Task goal: Output the full listing below exactly; the images stay out.
Recorded information below:
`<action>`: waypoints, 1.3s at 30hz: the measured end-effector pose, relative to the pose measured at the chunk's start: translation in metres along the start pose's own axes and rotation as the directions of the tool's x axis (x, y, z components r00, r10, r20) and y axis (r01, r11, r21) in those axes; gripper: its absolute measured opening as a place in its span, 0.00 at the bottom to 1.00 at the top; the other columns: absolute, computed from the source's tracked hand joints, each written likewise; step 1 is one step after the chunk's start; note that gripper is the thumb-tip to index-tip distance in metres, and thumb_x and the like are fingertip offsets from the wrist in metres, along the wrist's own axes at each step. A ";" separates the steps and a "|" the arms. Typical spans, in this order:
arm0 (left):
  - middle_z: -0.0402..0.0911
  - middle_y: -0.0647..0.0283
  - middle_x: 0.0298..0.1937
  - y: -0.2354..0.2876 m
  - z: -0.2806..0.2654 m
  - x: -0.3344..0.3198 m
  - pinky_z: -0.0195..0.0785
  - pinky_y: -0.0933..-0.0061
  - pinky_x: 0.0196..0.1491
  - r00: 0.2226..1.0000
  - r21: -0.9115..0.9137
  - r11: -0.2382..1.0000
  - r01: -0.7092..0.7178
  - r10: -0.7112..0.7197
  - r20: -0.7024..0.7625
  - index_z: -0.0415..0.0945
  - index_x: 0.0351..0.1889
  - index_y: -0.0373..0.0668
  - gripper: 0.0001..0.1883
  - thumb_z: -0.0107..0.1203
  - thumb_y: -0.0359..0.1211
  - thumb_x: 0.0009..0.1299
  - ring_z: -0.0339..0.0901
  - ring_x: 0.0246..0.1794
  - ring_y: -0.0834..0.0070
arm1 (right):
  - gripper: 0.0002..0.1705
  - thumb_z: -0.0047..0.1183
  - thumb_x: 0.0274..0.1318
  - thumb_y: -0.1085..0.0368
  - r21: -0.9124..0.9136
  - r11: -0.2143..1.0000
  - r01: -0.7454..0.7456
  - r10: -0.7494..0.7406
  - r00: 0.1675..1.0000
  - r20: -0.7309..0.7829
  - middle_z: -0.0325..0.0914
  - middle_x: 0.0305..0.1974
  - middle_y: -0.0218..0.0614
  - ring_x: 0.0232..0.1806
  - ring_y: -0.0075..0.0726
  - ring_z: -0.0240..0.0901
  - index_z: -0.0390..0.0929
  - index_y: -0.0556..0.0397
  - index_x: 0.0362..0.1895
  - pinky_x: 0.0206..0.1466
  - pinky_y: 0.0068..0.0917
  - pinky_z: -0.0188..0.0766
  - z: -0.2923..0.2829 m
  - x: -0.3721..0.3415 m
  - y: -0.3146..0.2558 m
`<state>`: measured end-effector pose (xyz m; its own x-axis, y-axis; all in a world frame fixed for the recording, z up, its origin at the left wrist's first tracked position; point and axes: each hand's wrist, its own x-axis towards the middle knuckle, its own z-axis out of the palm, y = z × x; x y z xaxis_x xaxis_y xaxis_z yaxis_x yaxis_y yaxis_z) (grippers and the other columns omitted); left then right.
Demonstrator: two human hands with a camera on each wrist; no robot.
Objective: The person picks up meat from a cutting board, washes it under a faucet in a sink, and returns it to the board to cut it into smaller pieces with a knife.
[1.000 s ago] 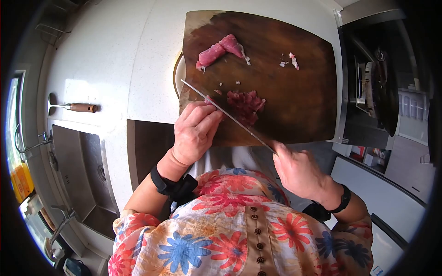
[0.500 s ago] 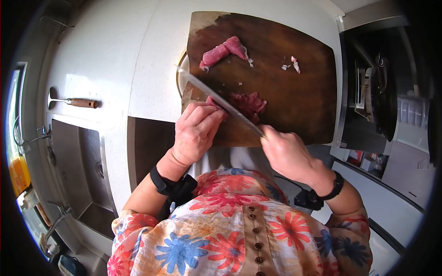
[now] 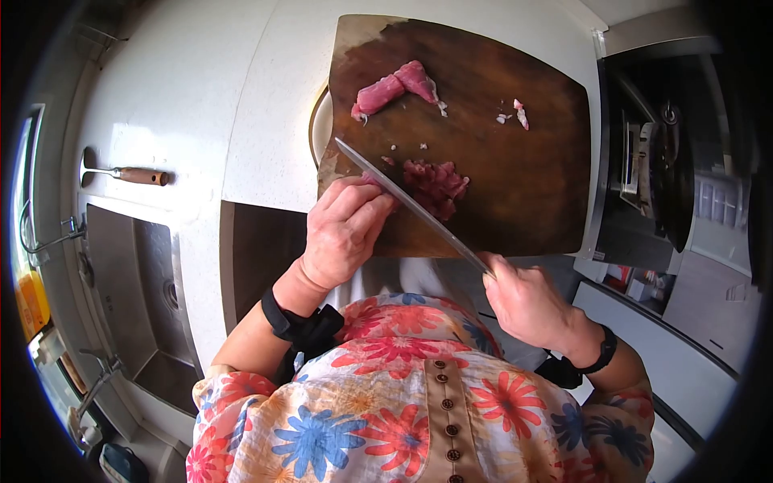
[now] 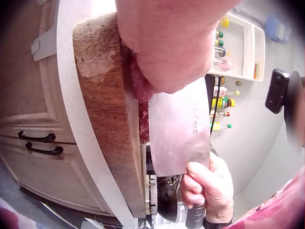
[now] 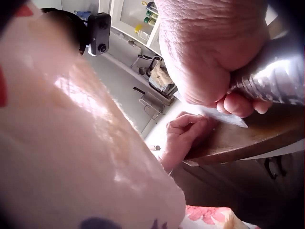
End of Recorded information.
Reply to the task:
`<action>`: waypoints, 1.3s at 30hz: the measured end-effector pose, relative to the pose measured at the chunk's start: translation in metres along the start pose's own axes and rotation as the directions of the tool's x axis (x, y, z components r00, r10, r20) and y axis (r01, r11, r21) in those axes; gripper: its absolute measured opening as a place in its span, 0.00 at the bottom to 1.00 at the top; the other columns: absolute, computed from the source's tracked hand joints, each written likewise; step 1 is one step after the chunk's start; note that gripper is the thumb-tip to index-tip distance in metres, and thumb_x and the like are fingertip offsets from the wrist in metres, along the wrist's own axes at each step. A ";" separates the steps and a "|" the arms. Typical spans, in this order:
arm0 (left):
  - middle_z: -0.0402..0.0911
  - middle_y: -0.0647..0.0283
  - middle_x: 0.0298..0.1937
  - y: -0.2354..0.2876 m
  - z: -0.2806..0.2654 m
  - x: -0.3344..0.3198 m
  - pinky_z: -0.0195..0.0785
  - pinky_y: -0.0933..-0.0061
  - pinky_x: 0.0196..0.1491
  - r00: 0.2226..1.0000
  - r21: -0.9115..0.9137
  - r11: -0.2382..1.0000
  - r01: -0.7092..0.7178
  - r10: -0.7112..0.7197
  - r20: -0.7024..0.7625
  - index_z: -0.0415..0.0945
  - index_x: 0.0351..0.1889
  - index_y: -0.0373..0.0668
  - gripper: 0.0001..0.1883
  - thumb_z: -0.0107..0.1203
  - thumb_y: -0.0359..0.1211
  - thumb_x: 0.0009..0.1299
  - ring_z: -0.0339..0.0901
  - ring_x: 0.0246..0.1794
  - ring_y: -0.0834..0.0070
arm1 (right):
  - gripper: 0.0002..0.1705
  - thumb_z: -0.0047..0.1183
  - thumb_x: 0.0274..0.1318
  - thumb_y: -0.1085..0.0368
  - r21: -0.9124..0.9136
  - r11: -0.2143..1.0000
  - r01: -0.7454..0.7456
  - r10: -0.7494..0.7406
  - r00: 0.1675..1.0000
  - r20: -0.7309..0.7829
  - middle_z: -0.0325..0.0914
  - middle_x: 0.0305..0.1974
  - middle_y: -0.0218..0.0614
  - ring_x: 0.0232..0.1806
  - ring_y: -0.0075..0.0726
  - ring_z: -0.0240..0.0901
  - index_z: -0.0390..0.0929
  - index_y: -0.0556..0.0397
  - index_x: 0.0362..0.1895
  - pinky_x: 0.0206..0.1466
  - pinky_y: 0.0068..0.0917
  - pinky_z: -0.0188..0.0766
  - z: -0.2923..0.2829 m
  - x: -0.3721..0.3415 m
  - y: -0.3146..0.2558 m
`<state>`: measured end-effector pose (xyz m; its own x-axis, y-axis; all in a world frame fixed for the recording, z up, its origin at the left wrist's first tracked position; point and axes: each hand's wrist, its own x-axis towards the middle knuckle, its own z-axis out of the palm, y = z × x; x y z xaxis_x xaxis_y xaxis_z yaxis_x yaxis_y yaxis_z) (grippers and the other columns omitted); left then right.
Demonstrator: two human hands with a camera on each wrist; no robot.
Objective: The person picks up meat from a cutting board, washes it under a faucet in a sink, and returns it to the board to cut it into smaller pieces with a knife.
[1.000 s ago] 
[0.500 s ago] 
[now] 
[now] 
[now] 

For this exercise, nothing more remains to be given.